__What is being asked__
How many lines in the data below have the string "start"? Reply with the number alone.

__Data section__
---*---

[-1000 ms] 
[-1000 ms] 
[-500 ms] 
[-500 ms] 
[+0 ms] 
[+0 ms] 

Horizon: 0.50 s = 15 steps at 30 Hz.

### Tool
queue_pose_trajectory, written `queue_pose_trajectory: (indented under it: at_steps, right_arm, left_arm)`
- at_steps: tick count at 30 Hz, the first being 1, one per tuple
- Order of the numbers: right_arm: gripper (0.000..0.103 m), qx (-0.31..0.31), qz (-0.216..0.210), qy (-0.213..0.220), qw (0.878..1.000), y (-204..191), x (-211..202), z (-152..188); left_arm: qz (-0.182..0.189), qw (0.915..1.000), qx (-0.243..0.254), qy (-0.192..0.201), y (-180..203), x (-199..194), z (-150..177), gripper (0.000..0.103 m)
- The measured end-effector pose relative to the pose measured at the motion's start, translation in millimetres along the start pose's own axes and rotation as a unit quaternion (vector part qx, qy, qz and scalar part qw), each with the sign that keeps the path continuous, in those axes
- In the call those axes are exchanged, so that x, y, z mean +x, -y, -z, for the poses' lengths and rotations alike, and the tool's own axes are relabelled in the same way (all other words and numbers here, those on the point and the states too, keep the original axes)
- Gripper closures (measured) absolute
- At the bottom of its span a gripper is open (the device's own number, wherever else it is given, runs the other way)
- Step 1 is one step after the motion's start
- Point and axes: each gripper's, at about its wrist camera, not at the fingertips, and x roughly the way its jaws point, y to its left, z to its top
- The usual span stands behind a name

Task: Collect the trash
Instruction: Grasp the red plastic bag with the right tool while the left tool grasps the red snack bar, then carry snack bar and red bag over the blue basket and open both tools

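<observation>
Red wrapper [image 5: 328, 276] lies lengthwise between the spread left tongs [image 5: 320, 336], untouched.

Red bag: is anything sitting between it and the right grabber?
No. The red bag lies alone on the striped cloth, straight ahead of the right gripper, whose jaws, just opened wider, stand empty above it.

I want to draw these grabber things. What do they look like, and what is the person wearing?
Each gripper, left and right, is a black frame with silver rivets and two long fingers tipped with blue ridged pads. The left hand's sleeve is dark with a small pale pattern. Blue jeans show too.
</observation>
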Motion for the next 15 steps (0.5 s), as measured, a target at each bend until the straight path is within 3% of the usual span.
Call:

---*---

__Exercise output__
2